The bargaining representative of public school teachers in Charles County was incorrectly identified in the June 20 Maryland Weekly. They are represented by the Educational Association of Charles County, while 333 noncertificated and support staff for the school system are represented by the American Federation of State, County and Municipal Employees. Also, the Montgomery County Government Employees union referred to in the article has affiliated with the United Food and Commercial Workers.
The American Federation of State, County and Municipal Employees is renewing efforts to organize government workers in the city of Frederick, Md., and has initiated a similar drive in Charles County, where it recently signed up county teachers.
Union officials said employes in both jurisdictions believe that their salaries are lower than average for the state and want more effective grievance procedures and better opportunities for promotion.
Charles County officials a month ago wrote to about 350 county employes urging them not to sign union cards. Union officials said 146 had indicated last summer that they were interested in discussing organizing.
"We believe that a labor union is unnecessary, unwanted, and would be harmful to all of us," said the recent county memo to workers, which was attached to a cover letter signed by Charles County's three elected commissioners.
"We intend to do everything legally possible to prevent any union outsiders from getting involved in our personal relations with you," the memo said.
"The letter is carefully written, said AFSCME spokesman Jonathan A. Kier. "It does not directly threaten or harass but it tells people 'We don't want a union here' and communicates an indirect message of intimidation."
Responded County Commissioner President Marland Deen: "Once you get a third party involved it severely limits the opportunity for direct dialogue between us and our employes."
He said an attitude survey among employes made by the county in February indicated that a lack of training and insensitivity on the part of managers was a concern. The commissioners are now trying to correct this with training sessions for department heads, he said.
Last week Charles County's teachers, whose $15,000 starting salary is ninth among the the 11 school districts in this area, voted to have AFSCME represent them in contract negotiations.
Included in the recently approved $50.6 million budget for Charles is a 5 percent salary increase for all school and county employes. While starting salaries for classified and clerical workers in Charles tend to be in line with other jurisdictions, maximum salaries in the same category are lower in Charles, except for custodial workers, who make $11.80 an hour, according to a recently released report by the Metropolitan Area Boards of Education.
Union sympathizers in the Frederick public works department say the top hourly wage for workers with 13 years seniority is $7.50, compared with $10 an hour in Hagerstown, Md., where AFSCME has represented workers for 20 years.
The organization drive in Frederick is the fourth there in 15 years.
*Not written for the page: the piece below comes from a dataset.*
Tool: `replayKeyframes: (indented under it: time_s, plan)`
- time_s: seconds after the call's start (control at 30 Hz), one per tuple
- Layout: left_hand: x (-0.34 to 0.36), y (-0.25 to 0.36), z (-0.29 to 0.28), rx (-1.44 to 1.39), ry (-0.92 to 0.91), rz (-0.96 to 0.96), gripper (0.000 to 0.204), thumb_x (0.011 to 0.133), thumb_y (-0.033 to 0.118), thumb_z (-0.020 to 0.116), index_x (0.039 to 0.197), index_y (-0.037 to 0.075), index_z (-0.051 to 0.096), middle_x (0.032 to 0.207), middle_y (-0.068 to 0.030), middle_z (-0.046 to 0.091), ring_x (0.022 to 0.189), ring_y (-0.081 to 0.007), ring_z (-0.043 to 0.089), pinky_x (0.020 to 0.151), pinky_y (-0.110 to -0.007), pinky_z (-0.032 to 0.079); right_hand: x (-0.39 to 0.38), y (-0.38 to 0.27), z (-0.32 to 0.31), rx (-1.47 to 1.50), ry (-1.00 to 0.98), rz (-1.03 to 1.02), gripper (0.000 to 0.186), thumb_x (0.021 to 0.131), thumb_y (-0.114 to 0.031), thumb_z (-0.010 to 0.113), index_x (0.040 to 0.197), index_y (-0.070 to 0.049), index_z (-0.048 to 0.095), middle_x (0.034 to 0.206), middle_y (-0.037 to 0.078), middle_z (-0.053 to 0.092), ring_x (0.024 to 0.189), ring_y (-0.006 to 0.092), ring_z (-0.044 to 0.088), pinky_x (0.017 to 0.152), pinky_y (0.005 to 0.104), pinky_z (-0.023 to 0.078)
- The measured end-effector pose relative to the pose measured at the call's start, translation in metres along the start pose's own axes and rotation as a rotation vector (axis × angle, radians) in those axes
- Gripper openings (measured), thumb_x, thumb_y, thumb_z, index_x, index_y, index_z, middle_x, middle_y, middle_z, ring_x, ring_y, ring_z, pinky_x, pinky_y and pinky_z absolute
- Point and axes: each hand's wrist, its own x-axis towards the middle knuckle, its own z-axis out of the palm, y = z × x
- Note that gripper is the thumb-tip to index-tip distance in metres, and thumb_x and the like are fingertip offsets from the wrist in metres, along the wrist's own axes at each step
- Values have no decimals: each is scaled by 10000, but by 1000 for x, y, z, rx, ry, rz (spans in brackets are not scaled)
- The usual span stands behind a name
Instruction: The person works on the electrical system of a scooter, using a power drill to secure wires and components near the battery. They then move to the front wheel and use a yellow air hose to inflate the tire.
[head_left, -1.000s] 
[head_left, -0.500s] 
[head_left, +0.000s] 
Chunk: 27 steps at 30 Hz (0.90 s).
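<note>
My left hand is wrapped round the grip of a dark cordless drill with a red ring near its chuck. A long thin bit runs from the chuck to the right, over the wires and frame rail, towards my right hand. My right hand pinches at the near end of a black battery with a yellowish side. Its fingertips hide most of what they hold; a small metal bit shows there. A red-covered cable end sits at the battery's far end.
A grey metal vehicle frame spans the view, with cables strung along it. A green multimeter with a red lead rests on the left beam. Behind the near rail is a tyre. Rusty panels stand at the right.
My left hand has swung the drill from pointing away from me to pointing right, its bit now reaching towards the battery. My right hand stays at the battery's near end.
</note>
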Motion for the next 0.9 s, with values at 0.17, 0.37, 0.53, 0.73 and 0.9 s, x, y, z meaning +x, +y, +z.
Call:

AFSCME lost its last election in a close vote 10 years ago, officials said.
AFSCME represents 30,000 municipal and state government workers in Maryland, including city workers in Hagerstown, Baltimore, College Park and Rockville, officials said.
AFSCME senior representative Wilford Stoll said 110 Charles County employes have signed union authorization cards.
"We found the commissioners' letter riled them up," he said.
In Frederick, union officials said they contacted Mayor Ronald Young after employes expressed interest in forming a union.
"Young said 'No dice' -- unless we could show that a majority of the 120 city employes wanted representation," said Harold J. Fox, an AFSCME representative for Western Maryland.
Fox said that after more than 65 city workers signed union representation cards saying they would like representation, Young and the city aldermen still refused to officially acknowledge the drive.
Fox said that because city workers said they would be intimidated or harassed at work if their supervisors learned they had signed union cards, the cards were sent directly to the state department of labor and industry in Baltimore for verification and to insure anonymity.
"We've seen nothing overt, but there was some concern that signers would be subject to retaliation," Fox said.
Young and the Frederick aldermen were attending a Municipal League Conference in Ocean City this week and could not be reached for comment. Anne Hobba, a secretary in the mayor's office said the aldermen voted last week not to allow an election or recognize the union. The city will continue to negotiate with an employes' group set up in the public works office, she said.
Union visibility varies from county to county around the state. Several hundred employes, including the school board, clerical and blue collar county workers are represented by AFSCME in Anne Arundel County.
In Montgomery, a small independent union called Montgomery County Government Employees represents county employes, but without a formal contract. Several years ago the 1,000-member police force in Montgomery won bargaining rights as did many other law enforcement agencies throughout Maryland.
A divisive strike in Prince George's County in 1980 lost AFSCME representation rights there, a union official said. But since that "horrid, miserable, stinky strike, we have gotten some groups back, notably corrections officers, county inspectors and clerical workers," Kier said.
Howard County school employes are represented by AFSCME, as are prison workers, sanitation and maintenance crews, he said.